TASK ITEM: List, from the lines below, each one with "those" in it.

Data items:
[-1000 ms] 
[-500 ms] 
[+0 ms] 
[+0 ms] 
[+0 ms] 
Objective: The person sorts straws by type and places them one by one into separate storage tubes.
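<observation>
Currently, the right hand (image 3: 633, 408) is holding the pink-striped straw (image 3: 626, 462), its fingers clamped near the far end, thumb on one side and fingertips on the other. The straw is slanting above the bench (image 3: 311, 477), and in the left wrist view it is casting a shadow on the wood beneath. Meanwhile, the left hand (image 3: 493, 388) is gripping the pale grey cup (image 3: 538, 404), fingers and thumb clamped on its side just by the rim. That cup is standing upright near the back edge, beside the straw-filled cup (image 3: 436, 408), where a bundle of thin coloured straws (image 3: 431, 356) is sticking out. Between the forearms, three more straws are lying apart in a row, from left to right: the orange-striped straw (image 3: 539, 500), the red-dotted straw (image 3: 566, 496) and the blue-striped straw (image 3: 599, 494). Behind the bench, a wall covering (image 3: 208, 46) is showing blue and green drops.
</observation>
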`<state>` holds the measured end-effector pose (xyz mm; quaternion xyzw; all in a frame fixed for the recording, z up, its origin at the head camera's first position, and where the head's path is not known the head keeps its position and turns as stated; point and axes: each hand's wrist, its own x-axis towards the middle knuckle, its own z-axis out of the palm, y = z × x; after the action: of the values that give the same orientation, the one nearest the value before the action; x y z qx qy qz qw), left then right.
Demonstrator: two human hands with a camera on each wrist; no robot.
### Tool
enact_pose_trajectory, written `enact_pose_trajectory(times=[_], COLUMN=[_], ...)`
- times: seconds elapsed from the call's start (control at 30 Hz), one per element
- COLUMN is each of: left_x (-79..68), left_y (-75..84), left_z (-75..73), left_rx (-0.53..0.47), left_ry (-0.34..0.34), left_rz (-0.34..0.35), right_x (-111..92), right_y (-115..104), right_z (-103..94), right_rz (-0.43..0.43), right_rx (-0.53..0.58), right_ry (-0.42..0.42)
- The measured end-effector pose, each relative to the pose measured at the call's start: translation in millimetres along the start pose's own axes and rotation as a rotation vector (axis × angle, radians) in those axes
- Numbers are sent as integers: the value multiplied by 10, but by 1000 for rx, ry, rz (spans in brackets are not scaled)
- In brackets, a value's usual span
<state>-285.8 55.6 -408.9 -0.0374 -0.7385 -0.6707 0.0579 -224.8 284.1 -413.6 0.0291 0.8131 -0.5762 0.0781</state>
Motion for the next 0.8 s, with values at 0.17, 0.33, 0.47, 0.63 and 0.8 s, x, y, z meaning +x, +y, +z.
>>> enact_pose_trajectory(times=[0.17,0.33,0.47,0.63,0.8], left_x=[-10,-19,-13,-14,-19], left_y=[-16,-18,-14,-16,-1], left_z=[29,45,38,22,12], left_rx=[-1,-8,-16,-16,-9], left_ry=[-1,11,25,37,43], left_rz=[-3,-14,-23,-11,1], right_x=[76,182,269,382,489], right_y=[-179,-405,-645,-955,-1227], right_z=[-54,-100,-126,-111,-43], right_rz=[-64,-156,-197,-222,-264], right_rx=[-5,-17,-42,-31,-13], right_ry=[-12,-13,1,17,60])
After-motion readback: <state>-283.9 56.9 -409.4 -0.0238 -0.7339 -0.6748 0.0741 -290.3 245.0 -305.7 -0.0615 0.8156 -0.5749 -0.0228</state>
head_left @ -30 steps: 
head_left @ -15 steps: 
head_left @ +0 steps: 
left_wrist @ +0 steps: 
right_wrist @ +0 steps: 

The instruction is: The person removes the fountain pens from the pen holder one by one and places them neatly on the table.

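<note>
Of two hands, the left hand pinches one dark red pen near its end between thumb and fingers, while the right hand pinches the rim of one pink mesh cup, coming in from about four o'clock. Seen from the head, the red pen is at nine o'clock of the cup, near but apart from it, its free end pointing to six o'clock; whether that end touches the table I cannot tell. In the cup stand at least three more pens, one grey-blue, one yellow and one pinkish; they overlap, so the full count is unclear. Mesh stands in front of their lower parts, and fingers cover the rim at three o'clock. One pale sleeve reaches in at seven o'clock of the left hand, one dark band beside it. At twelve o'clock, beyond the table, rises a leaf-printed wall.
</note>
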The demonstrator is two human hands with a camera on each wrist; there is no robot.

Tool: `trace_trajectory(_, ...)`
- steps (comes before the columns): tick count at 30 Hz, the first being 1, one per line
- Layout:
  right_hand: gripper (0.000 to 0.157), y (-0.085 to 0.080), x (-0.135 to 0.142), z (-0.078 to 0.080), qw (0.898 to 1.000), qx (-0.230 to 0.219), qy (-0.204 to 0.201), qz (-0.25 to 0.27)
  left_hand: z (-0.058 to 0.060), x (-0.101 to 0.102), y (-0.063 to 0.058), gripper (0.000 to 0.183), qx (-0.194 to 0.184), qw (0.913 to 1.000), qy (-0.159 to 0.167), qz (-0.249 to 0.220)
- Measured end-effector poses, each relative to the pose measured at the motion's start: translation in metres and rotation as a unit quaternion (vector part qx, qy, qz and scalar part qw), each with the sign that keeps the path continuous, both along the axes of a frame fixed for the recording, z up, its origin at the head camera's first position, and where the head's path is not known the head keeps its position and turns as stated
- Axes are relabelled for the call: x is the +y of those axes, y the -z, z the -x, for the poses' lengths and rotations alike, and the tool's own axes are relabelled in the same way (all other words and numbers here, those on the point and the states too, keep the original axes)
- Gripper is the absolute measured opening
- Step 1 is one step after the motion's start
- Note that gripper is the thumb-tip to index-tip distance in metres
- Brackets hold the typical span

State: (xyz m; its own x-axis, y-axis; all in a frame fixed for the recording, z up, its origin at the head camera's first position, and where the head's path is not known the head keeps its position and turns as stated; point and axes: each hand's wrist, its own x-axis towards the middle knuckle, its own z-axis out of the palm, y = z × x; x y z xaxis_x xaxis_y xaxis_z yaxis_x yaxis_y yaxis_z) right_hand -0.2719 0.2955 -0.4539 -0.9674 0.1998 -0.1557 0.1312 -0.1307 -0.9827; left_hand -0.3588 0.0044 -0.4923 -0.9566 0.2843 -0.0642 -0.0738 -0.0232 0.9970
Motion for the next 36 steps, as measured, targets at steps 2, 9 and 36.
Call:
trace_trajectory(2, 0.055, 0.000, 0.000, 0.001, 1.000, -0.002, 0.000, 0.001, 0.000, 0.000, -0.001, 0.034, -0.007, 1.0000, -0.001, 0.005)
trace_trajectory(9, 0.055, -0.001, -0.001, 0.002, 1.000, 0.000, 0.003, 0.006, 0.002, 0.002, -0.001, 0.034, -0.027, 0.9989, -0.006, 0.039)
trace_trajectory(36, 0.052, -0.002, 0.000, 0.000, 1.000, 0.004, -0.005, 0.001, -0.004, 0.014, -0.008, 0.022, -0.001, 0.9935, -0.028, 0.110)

WRITTEN RESPONSE:
- The measured end-effector pose, each relative to the pose measured at the call's start: translation in millimetres along the start pose's own axes and rotation as a rotation vector (axis × angle, radians) in those axes
- Axes are relabelled for the call: x is the +y of those axes, y the -z, z the -x, for the poses' lengths and rotations alike, and the tool's own axes are relabelled in the same way (all other words and numbers here, those on the point and the states too, keep the original axes)

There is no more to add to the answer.